By Stephen Spotswood
WASHINGTON – When the first Infectious Disease Clinic took place at the Washington, DC, VAMC in 1985, only a handful of HIV-infected patients took advantage. In fact, the disease hadn’t even been named “human immunodeficiency virus;” that would happen the next year.
Today the clinic is a permanent part of the medical center, caring for 1,200 veterans with HIV, while the VA as a whole treats approximately 27,000 patients living with the disease.
What has occurred at the DCVAMC clinic is representative of how HIV and acquired immune deficiency syndrome (AIDS) treatment has changed across the VA and federal medicine. Spread of the disease, along with improved treatment protocols, have caused the clinic to grow and evolve during the past 30 years in ways that never could have been predicted.
The ID Clinic provides consultative services for patients suffering from the entire spectrum of infectious diseases — latent TB, microbacterial infections, STDs and hepatitis, to name a few — but HIV patients make up the bulk of the caseload.
One reason is that the clinic not only treats the patients’ HIV but also manages their primary care.
“That’s a model we’ve preferred because of the complexity of caring for these patients,” explained Debra Benator, MD, the clinic’s director, who joined as a fellow in 1992.
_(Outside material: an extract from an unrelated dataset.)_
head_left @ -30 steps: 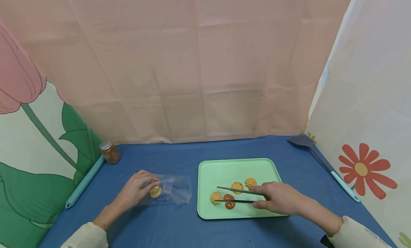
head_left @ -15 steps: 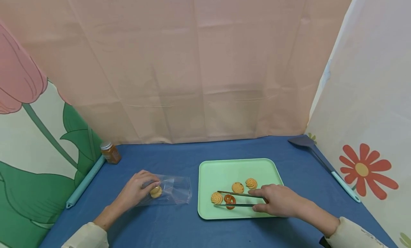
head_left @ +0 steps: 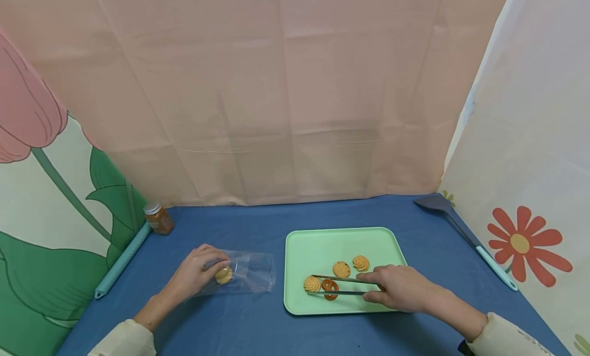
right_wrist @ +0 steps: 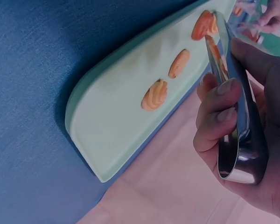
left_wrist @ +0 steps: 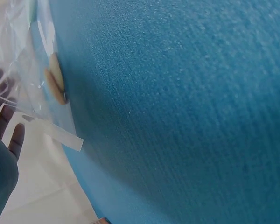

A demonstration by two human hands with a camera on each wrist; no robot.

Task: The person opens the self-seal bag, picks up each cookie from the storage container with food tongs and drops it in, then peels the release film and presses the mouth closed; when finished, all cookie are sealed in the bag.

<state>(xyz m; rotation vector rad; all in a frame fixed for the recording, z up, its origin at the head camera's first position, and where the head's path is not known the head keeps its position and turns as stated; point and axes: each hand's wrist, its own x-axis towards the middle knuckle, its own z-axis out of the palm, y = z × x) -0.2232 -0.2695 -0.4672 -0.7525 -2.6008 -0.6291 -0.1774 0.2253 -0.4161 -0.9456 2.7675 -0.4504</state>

The decision was made to keep as much of the patient’s care in the clinic as possible because of the complexity of the drug regimens and the possibility of adverse interactions. Another is to better treat common comorbidities, such as hepatitis C (HCV).
To achieve this, the clinic has brought in specialists to cover as many aspects of patient care as possible.
“The model of our clinic has been one of the PACT (Patient-Aligned Care Team) approach,” even before the model officially existed, Benator said. The clinic’s team includes a nurse practitioner, medical staff assistant, social worker and clinician. It also includes an HIV psychologist, HIV pharmacist, HIV hepatologist and an HIV diabetologist, who provide services at least once a week in the clinic.
The clinic leverages its location in the seat of federal power by including regularly-visiting physicians who are employees of other agencies in the region — the Food and Drug Administration, the National Institutes of Health, Health Resources and Service Administration, as well as George Washington University, which has a fellowship education program with DCVAMC.
“These are infectious disease specialists who are experts,” Benator said. “They may do work in policy or drug regulation or other types of areas but are trained in infectious diseases. They’ll do a half-day a couple times a month to care for patients in our clinic.”